Among the entries that follow, find the lines containing the string "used" and copy them.

[Opening MATERIAL FOR THIS EXERCISE section]

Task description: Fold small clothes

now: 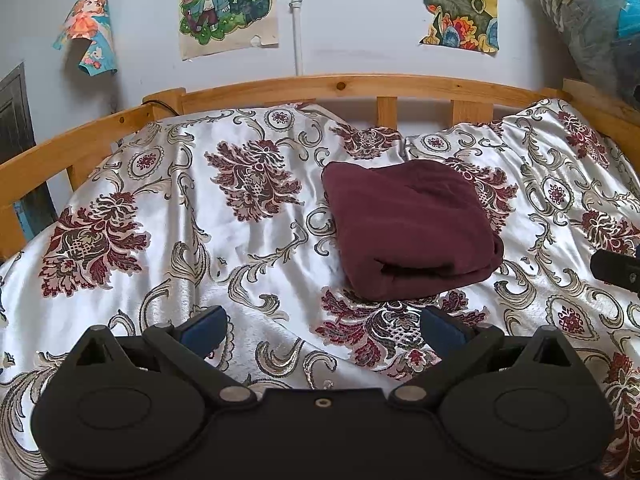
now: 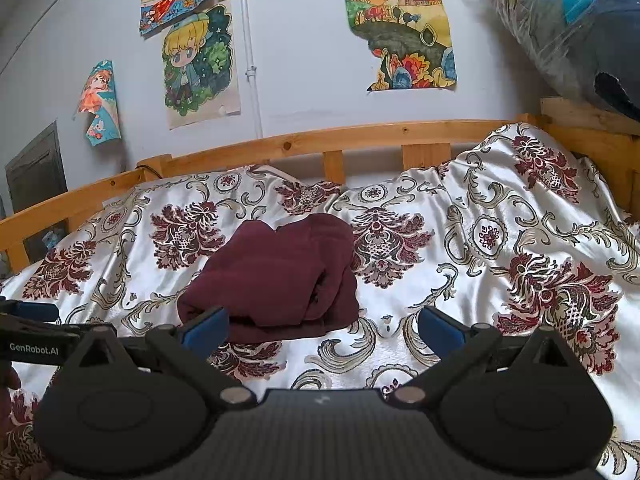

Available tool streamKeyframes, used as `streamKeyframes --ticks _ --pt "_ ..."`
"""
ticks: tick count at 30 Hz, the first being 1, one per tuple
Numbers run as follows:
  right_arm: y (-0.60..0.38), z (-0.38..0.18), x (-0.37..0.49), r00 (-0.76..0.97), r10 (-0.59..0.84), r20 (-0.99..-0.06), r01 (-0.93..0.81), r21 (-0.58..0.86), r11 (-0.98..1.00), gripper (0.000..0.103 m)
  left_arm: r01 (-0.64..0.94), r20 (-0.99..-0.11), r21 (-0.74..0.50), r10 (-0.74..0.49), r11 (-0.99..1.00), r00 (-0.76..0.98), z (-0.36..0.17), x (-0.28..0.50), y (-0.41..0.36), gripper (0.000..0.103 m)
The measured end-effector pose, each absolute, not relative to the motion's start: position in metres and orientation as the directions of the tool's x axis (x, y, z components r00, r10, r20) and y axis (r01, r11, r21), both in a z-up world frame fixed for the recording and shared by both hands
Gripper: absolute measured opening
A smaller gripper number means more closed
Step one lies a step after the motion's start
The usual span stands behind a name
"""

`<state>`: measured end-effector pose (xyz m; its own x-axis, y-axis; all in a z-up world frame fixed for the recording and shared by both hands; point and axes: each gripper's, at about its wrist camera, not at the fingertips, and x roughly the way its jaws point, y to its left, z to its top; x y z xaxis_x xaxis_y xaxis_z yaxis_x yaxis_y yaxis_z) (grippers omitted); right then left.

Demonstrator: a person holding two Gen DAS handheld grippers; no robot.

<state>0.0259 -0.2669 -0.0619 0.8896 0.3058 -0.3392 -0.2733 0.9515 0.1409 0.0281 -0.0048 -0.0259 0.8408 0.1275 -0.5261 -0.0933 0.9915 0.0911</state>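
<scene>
Across the bed (image 1: 224, 240), a patterned satin bedspread (image 1: 256, 264) is being shown with a wooden rail (image 1: 280, 90) behind it. On the spread, a maroon garment (image 1: 408, 228) is lying in a compact folded bundle, its long axis running away toward the rail. It is being seen ahead and to the right of the left hand-held gripper (image 1: 322, 326), and ahead and to the left of the right hand-held gripper (image 2: 324, 328), which is judged nearer. Both are being held wide apart, gripping nothing.
</scene>
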Motion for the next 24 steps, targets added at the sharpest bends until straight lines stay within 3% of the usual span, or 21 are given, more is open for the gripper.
streamKeyframes --ticks 24 --pt "-0.2666 -0.0635 0.0263 0.888 0.307 -0.342 -0.273 0.144 0.951 0.103 -0.094 -0.528 0.089 0.127 0.992 0.84 -0.0261 0.0278 -0.0047 0.102"
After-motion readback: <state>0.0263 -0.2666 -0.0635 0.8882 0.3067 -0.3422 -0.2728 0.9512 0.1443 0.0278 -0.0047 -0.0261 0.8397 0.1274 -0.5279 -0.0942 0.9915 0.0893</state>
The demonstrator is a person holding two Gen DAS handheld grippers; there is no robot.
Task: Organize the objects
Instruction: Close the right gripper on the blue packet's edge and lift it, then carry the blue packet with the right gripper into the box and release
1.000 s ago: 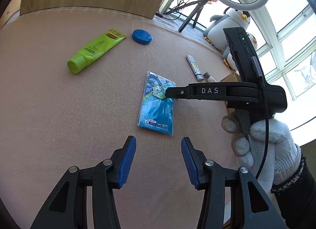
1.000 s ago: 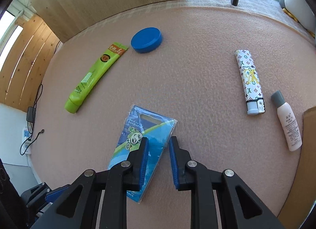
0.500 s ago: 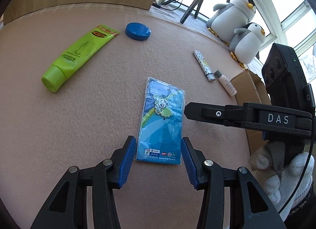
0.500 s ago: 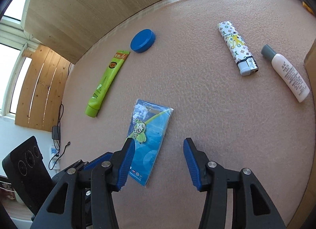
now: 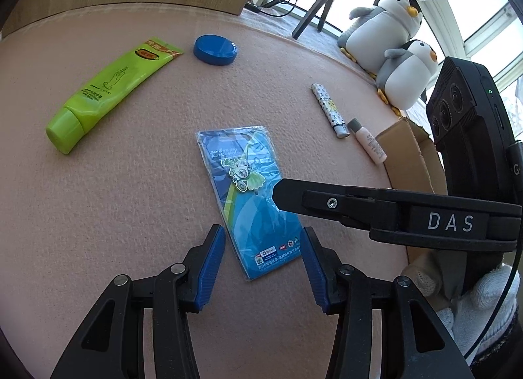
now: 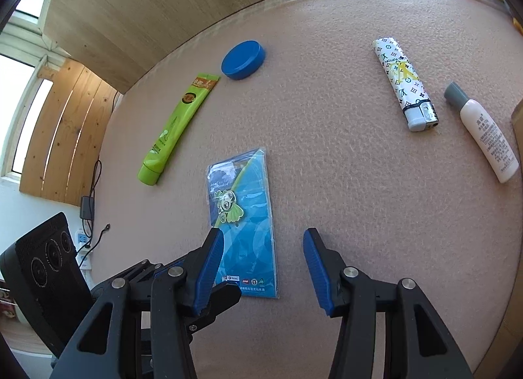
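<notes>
Pink felt covers the table [image 6: 343, 182], with bare room right of the right gripper [image 6: 263, 264] up to the lighter [image 6: 403, 84] and small bottle [image 6: 483, 137]; a cardboard box [image 5: 412, 156] edges the far right. The blue packet [image 5: 251, 196] lies flat, its near end between the left gripper [image 5: 263, 263]'s parted, empty pads. The right gripper, also apart and holding nothing, slants down over the packet's right side, held by a white-gloved hand [image 5: 483, 300]. Ahead left: green tube [image 5: 108, 91], blue lid [image 5: 215, 49].
</notes>
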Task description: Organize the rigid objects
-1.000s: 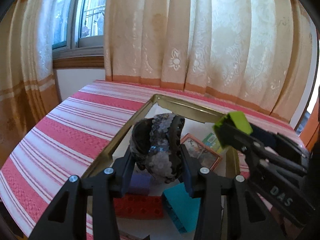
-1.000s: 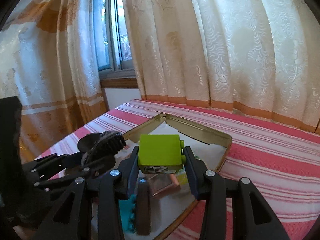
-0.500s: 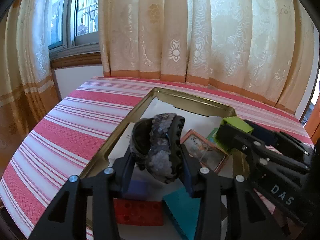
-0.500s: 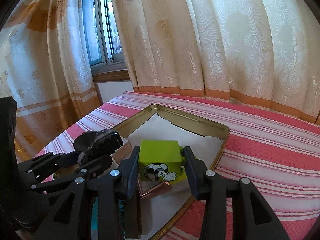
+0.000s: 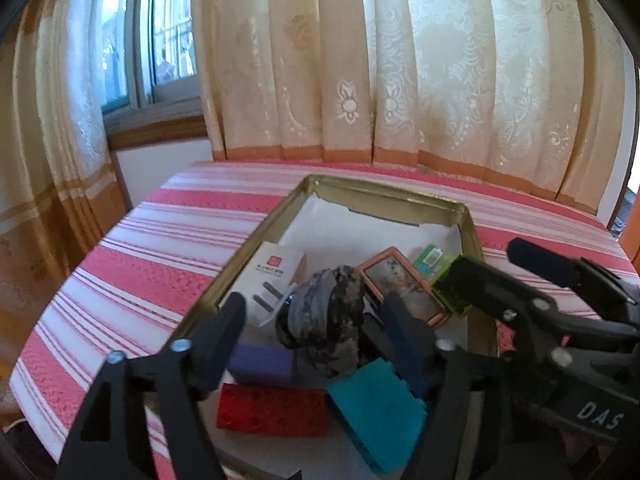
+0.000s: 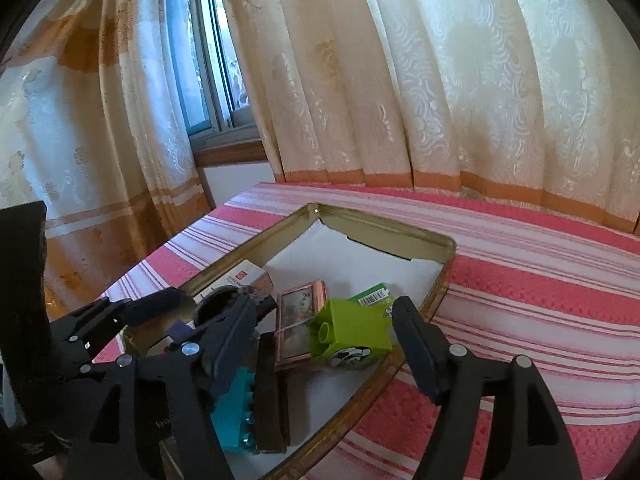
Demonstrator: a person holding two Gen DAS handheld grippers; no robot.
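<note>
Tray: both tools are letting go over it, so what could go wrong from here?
1. The green block lies tilted near the tray rim, partly on the framed picture; it may tip or slide out.
2. The hair clip sits atop the other pieces between the left tool's opening jaws and could roll.

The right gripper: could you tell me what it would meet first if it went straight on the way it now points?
Probably the lime-green block, lying in the tray between the opening jaws of the right gripper, untouched by either; depth is uncertain.
</note>
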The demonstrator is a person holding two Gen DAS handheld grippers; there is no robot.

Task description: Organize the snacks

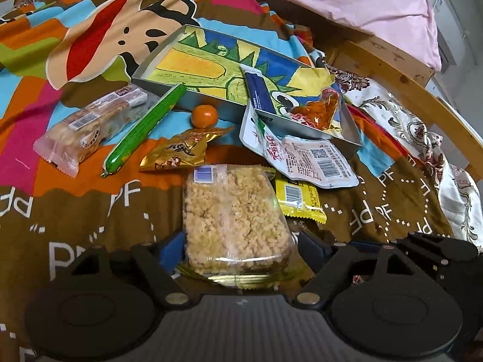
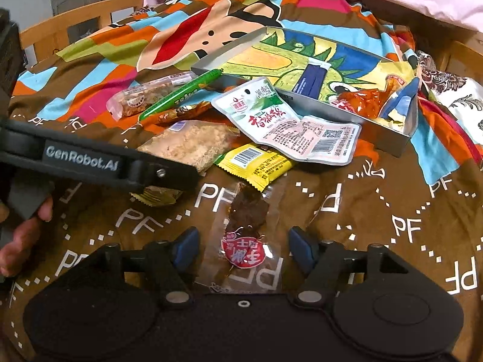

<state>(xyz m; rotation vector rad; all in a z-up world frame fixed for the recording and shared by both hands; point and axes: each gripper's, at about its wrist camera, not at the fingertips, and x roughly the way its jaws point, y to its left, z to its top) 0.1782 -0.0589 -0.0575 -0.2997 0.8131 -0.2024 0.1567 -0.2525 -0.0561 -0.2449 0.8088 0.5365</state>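
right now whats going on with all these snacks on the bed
A person is sorting snacks with two handheld grippers. The left gripper has its fingers closed around a clear pack of crumbly rice crisp. The right gripper is open, its fingers straddling a clear packet of dark dried meat lying on the bedspread. The dinosaur-print tray already holds a blue pack and an orange-red pack. A white pouch hangs over its edge, and other snacks lie loose beside it.

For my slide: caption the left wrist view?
Left gripper grips a crumbly rice-cake pack before the snack-strewn dinosaur tray.
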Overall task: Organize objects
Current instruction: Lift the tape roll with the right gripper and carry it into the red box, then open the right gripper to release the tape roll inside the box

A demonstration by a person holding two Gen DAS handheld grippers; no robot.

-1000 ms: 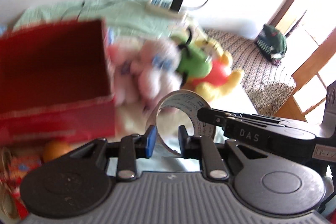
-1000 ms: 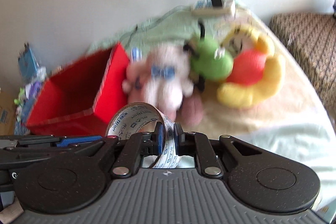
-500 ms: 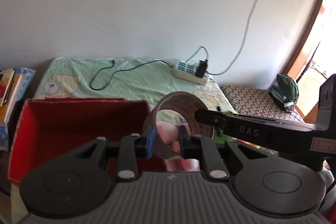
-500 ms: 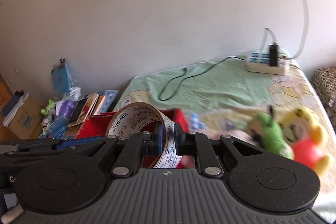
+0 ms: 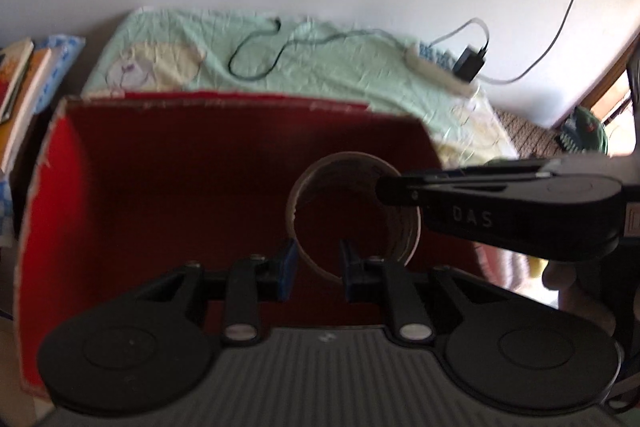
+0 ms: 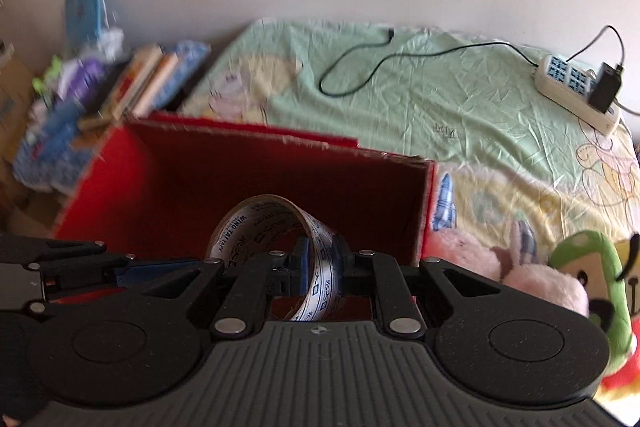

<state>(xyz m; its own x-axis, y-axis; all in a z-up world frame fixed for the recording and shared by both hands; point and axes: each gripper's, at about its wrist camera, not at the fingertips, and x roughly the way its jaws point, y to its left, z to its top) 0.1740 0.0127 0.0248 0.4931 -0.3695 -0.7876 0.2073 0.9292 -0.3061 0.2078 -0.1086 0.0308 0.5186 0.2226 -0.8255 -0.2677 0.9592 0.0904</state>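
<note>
Right gripper clenched on tape roll wall, over red box. Left gripper spread, straddling the near rim, not visibly pinching. Roll likely light, stiff; wall pinch suits.

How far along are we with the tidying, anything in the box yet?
Nothing shows inside the red box yet; what shows of its interior looks bare. In hand: the right gripper is shut on the tape roll, held over the box's opening. Left: release it, then the pink plush and green plush beside the box.
</note>
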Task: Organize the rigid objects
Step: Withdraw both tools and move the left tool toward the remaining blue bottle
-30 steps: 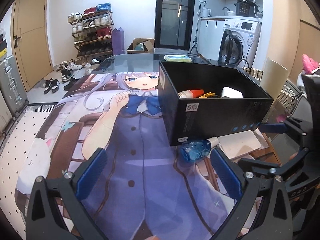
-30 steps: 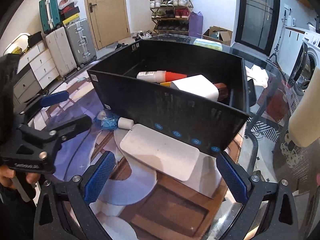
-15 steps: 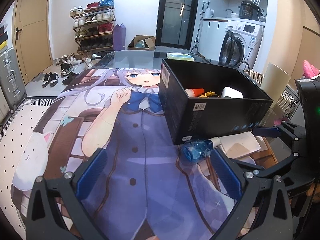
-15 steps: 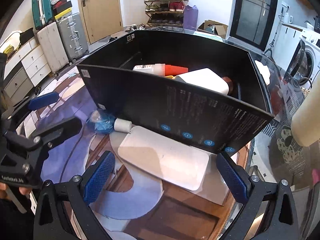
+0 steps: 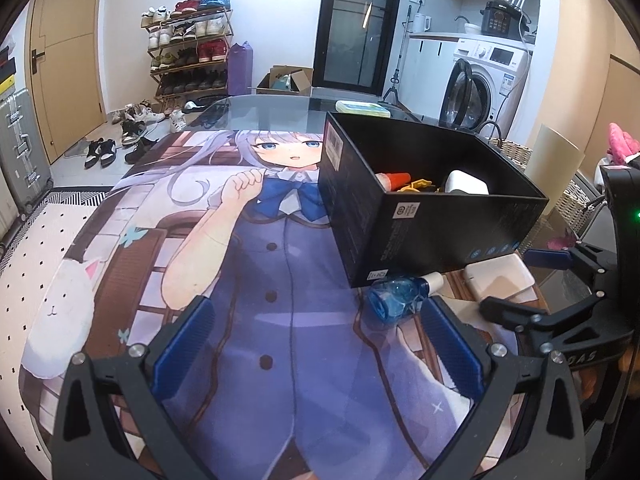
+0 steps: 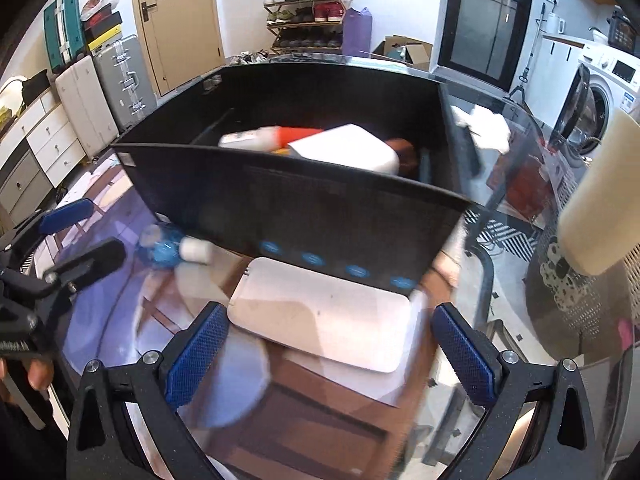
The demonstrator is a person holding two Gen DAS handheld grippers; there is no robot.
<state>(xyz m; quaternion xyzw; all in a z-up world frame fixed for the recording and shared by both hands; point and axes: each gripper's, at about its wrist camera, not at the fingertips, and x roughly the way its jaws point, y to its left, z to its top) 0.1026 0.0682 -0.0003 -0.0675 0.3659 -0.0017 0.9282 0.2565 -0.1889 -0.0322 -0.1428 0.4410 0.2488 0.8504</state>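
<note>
As I bring my right gripper (image 6: 326,350) lower and closer than a second ago, its jaws gape empty around the flat white case (image 6: 324,318) lying against the black box (image 6: 296,204). My left gripper (image 5: 316,344), also open and empty, nears the blue bottle (image 5: 394,298) beside that box. Both pickups look imminent.

The box (image 5: 424,216) is black with small blue round marks. The bottle (image 5: 394,294) is clear blue, capped white. The flat case (image 6: 324,316) is white. The mat (image 5: 248,280) shows a purple-dressed cartoon girl.
</note>
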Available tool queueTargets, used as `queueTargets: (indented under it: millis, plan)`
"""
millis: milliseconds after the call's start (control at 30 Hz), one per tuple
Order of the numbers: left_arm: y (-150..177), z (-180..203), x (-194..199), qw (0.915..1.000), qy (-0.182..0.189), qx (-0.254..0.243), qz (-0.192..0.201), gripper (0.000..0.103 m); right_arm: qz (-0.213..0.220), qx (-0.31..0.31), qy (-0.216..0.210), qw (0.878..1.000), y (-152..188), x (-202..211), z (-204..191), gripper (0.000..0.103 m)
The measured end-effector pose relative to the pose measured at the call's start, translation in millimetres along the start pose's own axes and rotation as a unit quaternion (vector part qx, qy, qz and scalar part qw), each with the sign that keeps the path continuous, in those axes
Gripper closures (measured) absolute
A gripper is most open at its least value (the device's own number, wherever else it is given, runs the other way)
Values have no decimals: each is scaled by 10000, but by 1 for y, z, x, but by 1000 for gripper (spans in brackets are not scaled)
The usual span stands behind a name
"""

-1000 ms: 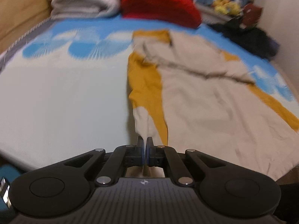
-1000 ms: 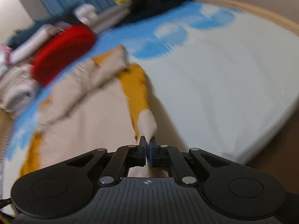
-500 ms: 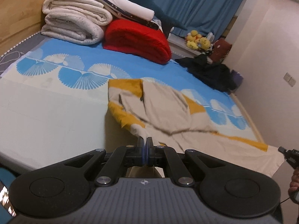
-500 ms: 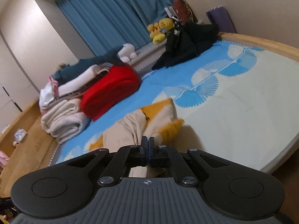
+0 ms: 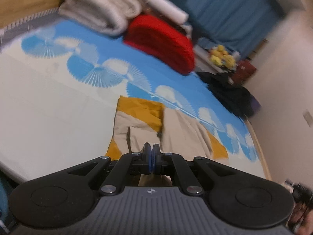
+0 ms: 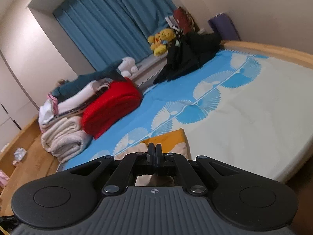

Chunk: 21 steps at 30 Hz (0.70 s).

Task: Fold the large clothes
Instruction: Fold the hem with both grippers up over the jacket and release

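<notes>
- Judging by the layout, folding is under way: the beige-and-mustard garment [image 5: 176, 135] lies partly doubled on the bed [image 5: 49, 105], and more folds remain
- Left tool [image 5: 151, 156] is pinched onto the garment's near edge
- Right tool [image 6: 154, 156] likewise clamps beige cloth
- Fabric looks soft, thin and creased; the bed sheet is smooth with blue fan prints

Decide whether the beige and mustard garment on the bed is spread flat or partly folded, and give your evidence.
Partly folded. In the left wrist view the beige and mustard garment shows overlapping layers and creases, with a mustard panel doubled over beige. Its near edge is hidden behind the gripper.
</notes>
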<state>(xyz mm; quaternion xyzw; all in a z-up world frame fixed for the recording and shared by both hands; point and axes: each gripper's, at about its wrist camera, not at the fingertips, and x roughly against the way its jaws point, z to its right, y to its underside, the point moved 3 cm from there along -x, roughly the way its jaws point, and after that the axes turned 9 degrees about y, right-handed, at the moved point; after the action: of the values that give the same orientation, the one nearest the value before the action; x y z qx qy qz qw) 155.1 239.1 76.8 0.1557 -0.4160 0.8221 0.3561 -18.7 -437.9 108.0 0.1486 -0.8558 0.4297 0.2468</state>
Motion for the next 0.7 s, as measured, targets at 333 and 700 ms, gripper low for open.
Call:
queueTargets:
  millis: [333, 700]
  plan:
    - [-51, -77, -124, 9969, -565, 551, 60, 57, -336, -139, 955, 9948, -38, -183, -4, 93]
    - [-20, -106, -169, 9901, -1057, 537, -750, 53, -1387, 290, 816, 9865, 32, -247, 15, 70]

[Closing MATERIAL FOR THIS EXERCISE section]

RESPONSE FOR THIS EXERCISE –
Available tool streamKeyframes, used as `streamKeyframes --ticks _ --pt "_ ..."`
Available tool queueTargets, used as `queueTargets: (indented under it: millis, plan)`

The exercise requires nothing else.